Asked January 20, 2021, 10:44 AM EST
Baltimore County Maryland
The weed in the photo looks like Hairy Bittercress, a very common winter annual. Such plants germinate in the cool weather of autumn and persist through the winter, resuming growth in spring when they flower and set seed. (This can also happen during winter in mild weather.) After producing seed, and with the warmth of late spring, the plants die. Control of future seed germination needs to occur in late summer or autumn; for now, the focus is on preventing the plants from setting seed to reduce the seed bank that is built up. Here is more information on this plant: https://extension.umd.edu/hgic/topics/hairy-bittercress If there are no desirable plants currently in this garden bed, smothering the weeds by blocking their light is probably the simplest, lowest-impact approach. You can use a thick mulch layer (like wood chips) or a barrier like landscape fabric (which is removed upon planting).
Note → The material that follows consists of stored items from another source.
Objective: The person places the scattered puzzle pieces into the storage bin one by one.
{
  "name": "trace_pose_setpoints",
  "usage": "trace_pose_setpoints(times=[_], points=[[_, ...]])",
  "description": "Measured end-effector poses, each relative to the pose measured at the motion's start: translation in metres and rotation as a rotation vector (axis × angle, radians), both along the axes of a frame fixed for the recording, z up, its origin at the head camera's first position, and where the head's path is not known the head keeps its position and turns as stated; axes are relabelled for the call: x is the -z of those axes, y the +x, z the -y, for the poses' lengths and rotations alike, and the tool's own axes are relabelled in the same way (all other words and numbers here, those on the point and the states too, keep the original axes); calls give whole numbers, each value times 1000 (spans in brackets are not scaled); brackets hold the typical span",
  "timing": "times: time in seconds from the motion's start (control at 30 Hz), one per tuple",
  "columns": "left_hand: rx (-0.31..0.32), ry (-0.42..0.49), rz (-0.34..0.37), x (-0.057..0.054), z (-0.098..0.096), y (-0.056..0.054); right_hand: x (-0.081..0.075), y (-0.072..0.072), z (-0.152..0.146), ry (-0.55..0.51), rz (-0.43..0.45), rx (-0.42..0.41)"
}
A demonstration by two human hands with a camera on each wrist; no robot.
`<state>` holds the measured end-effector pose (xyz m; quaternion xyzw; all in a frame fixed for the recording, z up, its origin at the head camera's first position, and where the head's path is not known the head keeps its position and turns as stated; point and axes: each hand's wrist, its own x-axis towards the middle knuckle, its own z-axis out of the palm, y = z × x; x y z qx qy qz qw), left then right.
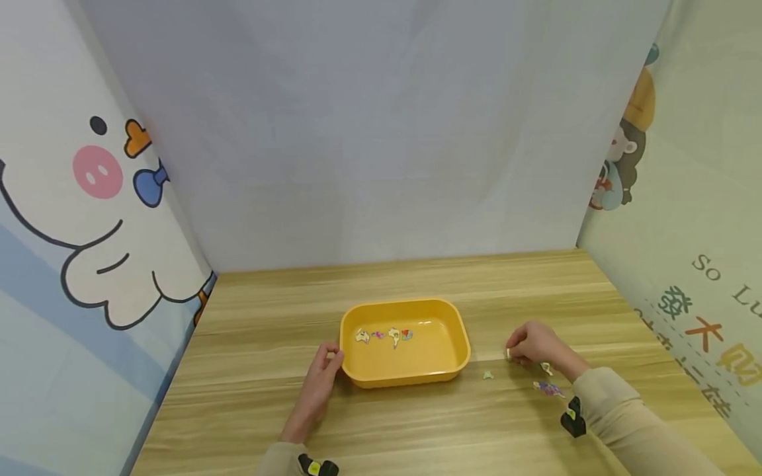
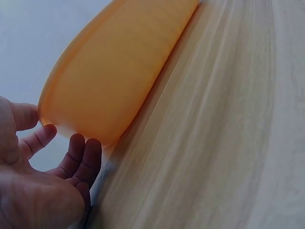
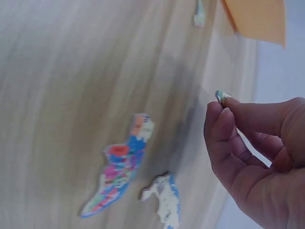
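Note:
In the head view my left hand [image 1: 318, 383] holds the left end of a yellow plastic tray [image 1: 405, 382], its thumb and fingertips at the rim. The left wrist view shows the thumb and a finger at the edge, other fingertips by the outer wall. To the tray's right, my right hand [image 1: 534, 344] pinches a small flat puzzle piece [image 3: 219, 96] between thumb and forefinger, just above the table. Most of that piece is hidden by the fingertips. Close to this hand lie a long multicoloured puzzle piece [image 3: 121, 167] and a whitish one with blue edges [image 3: 167, 200].
A small greenish piece [image 1: 488, 375] lies between tray and right hand. Inside the tray several pieces sit in a row, among them a cream one [image 1: 362, 336] and a red-and-blue one [image 1: 407, 334]. A pale curtain [image 1: 381, 165] backs the wooden table [image 1: 268, 297]; printed cloths flank it.

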<state>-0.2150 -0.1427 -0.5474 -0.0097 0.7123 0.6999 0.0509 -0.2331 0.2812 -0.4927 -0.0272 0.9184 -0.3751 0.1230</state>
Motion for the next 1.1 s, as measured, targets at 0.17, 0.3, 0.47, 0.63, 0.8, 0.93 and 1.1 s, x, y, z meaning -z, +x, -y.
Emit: trace_pose_setpoints(times=[0.17,0.3,0.47,0.63,0.8,0.93,1.1], points=[[-16,-7,-6,4,1,-2,-6,-7,2,-45,-24,-4],[-28,-16,-10,3,1,-2,-10,-12,5,-49,-12,-14],[-19,-20,-3,2,0,-2,-17,-16,9,-48,8,-17],[-19,-20,5,4,-1,-2,-23,-16,12,-76,15,-37],[-25,-36,19,7,-1,-4,-29,-18,16,-94,17,-47],[-25,-39,16,7,-1,-5,-35,-21,22,-93,9,-65],[-18,-39,15,5,-2,-4,-42,-27,31,-72,-22,-87]])
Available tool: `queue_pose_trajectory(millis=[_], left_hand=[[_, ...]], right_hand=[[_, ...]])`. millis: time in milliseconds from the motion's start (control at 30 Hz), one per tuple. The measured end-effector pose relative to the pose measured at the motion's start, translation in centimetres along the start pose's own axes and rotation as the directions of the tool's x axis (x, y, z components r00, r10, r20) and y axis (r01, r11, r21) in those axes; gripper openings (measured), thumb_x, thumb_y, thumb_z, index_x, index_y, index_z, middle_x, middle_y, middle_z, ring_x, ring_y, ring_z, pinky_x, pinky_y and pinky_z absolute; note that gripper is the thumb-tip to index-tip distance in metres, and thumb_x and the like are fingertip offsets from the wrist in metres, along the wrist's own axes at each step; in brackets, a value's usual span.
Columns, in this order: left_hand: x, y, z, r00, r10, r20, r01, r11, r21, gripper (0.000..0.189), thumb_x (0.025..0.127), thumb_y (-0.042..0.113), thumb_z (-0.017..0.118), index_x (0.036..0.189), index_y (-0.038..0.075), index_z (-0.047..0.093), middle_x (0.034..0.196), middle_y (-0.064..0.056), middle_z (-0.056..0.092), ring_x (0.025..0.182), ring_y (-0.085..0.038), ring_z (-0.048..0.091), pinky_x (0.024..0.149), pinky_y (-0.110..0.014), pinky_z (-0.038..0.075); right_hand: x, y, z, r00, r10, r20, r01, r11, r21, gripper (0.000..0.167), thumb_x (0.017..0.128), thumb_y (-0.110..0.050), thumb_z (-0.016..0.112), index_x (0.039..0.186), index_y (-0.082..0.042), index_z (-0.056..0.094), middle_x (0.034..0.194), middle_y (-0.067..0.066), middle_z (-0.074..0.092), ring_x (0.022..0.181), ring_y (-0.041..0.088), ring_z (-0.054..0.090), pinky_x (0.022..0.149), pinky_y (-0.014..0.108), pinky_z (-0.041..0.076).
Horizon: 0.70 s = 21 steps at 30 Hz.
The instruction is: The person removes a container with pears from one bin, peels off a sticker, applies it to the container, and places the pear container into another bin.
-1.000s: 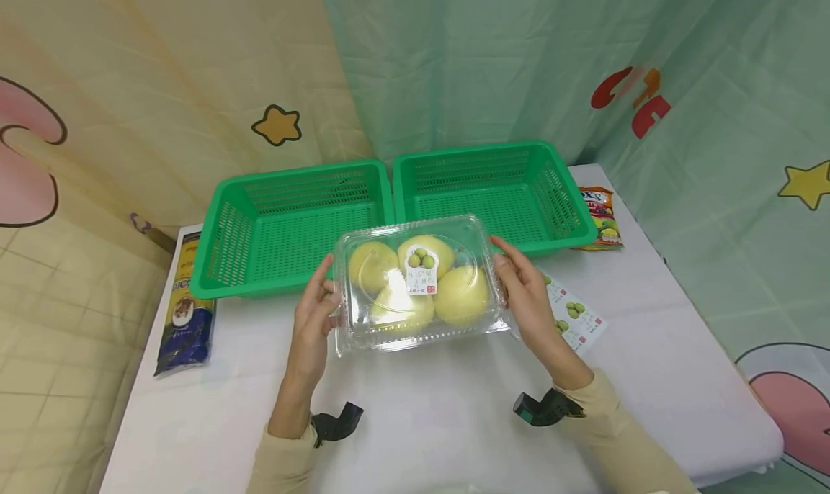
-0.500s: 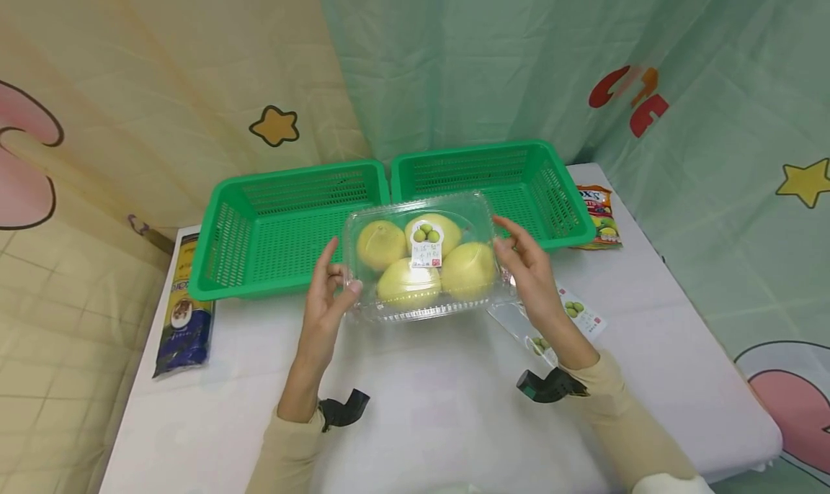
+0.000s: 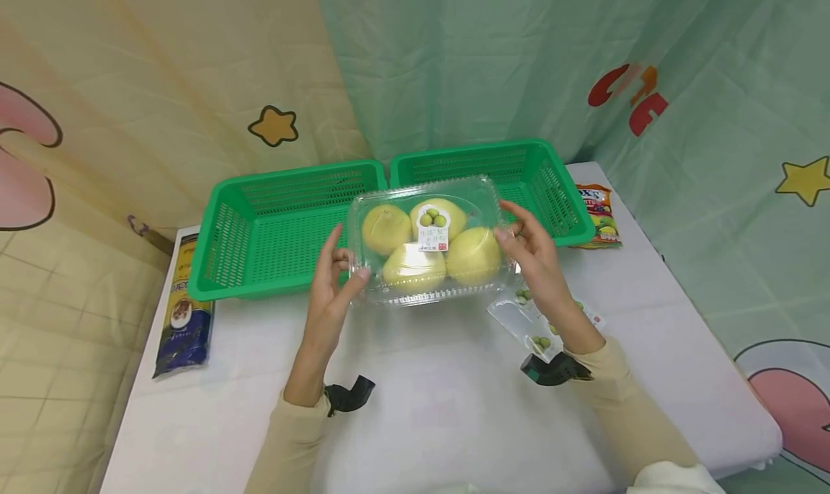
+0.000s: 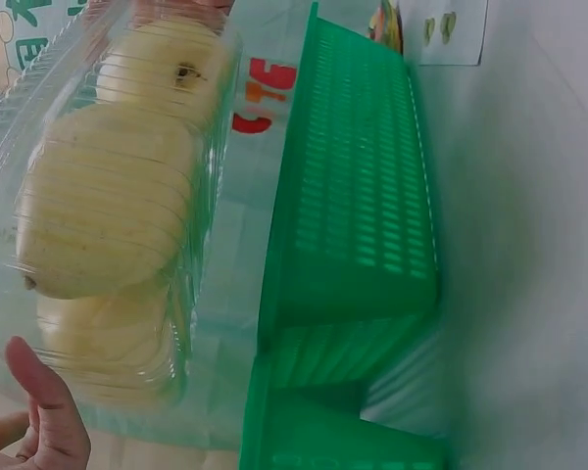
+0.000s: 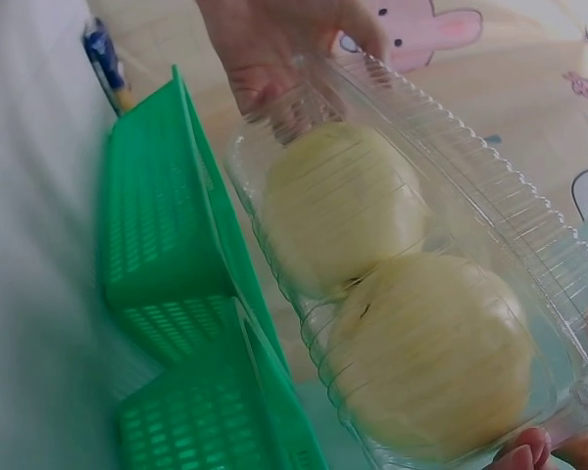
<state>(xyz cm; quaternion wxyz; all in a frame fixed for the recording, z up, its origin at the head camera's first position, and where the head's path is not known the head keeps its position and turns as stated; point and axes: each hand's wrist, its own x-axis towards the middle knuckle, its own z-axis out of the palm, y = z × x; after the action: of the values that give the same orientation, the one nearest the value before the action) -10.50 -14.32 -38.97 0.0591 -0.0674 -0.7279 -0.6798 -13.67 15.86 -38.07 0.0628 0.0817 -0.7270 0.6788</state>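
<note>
Between my two hands is a clear plastic clamshell box of several yellow pears, raised above the table and tilted. A white label with green fruit printed on it sticks to the lid. My left hand grips the box's left end, thumb on its near corner. At the right end my right hand pinches the edge between thumb and fingers. Through the box wall the pears show in the left wrist view. In the right wrist view, fingertips touch the box's lower corner.
Two green plastic baskets, left and right, stand side by side behind the box. A blue-and-yellow packet lies at the left, a candy bag at the right. A sheet of labels lies under my right forearm.
Both hands have lifted the pear box up and away from me, slightly to the right, toward the baskets. My left thumb has come onto the box's near corner. More of the label sheet shows.
</note>
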Motion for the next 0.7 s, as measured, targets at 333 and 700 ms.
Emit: queue_pose_trajectory(millis=[333,700], left_hand=[[2.8,0.5,2.1,1.000,0.002,-0.002,-0.002,1.000,0.010,0.077,0.090,0.022,0.063,0.159,0.024,0.028,0.126,-0.004,0.044,0.108,-0.016,0.041,0.073,-0.024,0.050],[6.2,-0.3,4.1,0.999,-0.031,0.015,0.030,0.998,0.051,0.076,0.092,0.026,0.064,0.159,0.018,0.028,0.135,-0.013,0.046,0.111,-0.019,0.044,0.073,-0.031,0.054]], right_hand=[[2.6,-0.6,-2.4,1.000,0.012,0.005,-0.012,1.000,-0.011,0.053,0.099,-0.011,0.058,0.150,-0.009,0.044,0.094,-0.003,0.045,0.074,0.009,0.041,0.067,0.021,0.037],[5.3,-0.1,-4.6,0.999,0.043,-0.015,-0.045,0.988,-0.148,0.056,0.098,-0.020,0.062,0.151,-0.011,0.045,0.113,-0.009,0.049,0.099,0.009,0.047,0.082,0.023,0.041]])
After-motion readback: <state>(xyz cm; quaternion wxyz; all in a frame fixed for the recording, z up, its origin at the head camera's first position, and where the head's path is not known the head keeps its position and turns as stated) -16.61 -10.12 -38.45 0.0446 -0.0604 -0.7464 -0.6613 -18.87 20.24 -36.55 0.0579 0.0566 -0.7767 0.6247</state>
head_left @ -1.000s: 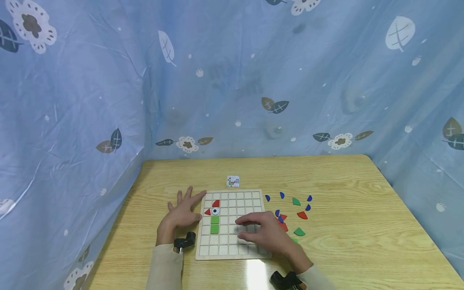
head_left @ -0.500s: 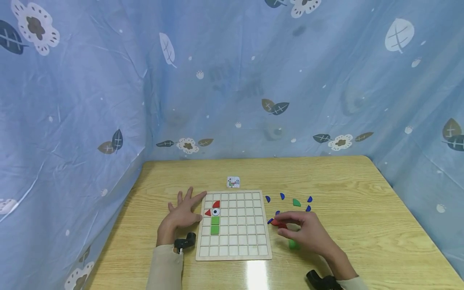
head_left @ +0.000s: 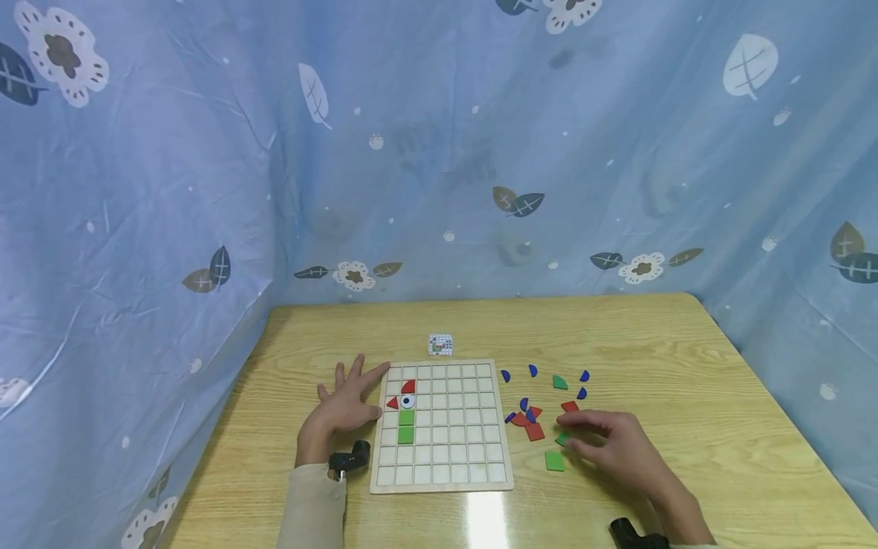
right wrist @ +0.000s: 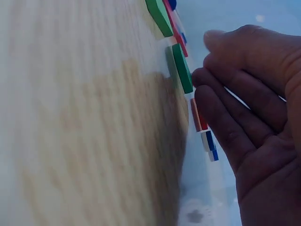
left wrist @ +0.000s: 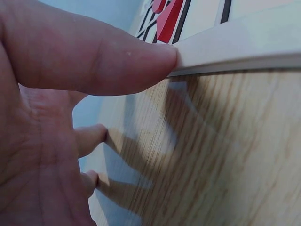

For the Creeping Charlie (a.k.a. Ground Ivy), control may take more steps. As a perennial which also roots as it creeps, it is more challenging to remove due to its more extensive resources and stored energy. If repeated vigilant removal or smothering isn't effective, resorting to targeted use of systemic herbicides may be the most direct way to gain the upper hand. https://extension.umd.edu/hgic/topics/ground-ivy
If these weeds are problematic among desirable plants which cannot be covered and are at risk of spray damage, physical removal is the best choice. Though tedious, preventing seed-set and continually removing runners will deprive the seed bank and the remaining plant tissues of reserves that will contribute to future problems. Eventually, as surrounding desirable growth helps to cover exposed soil, weeds will be less successful at infiltrating the garden.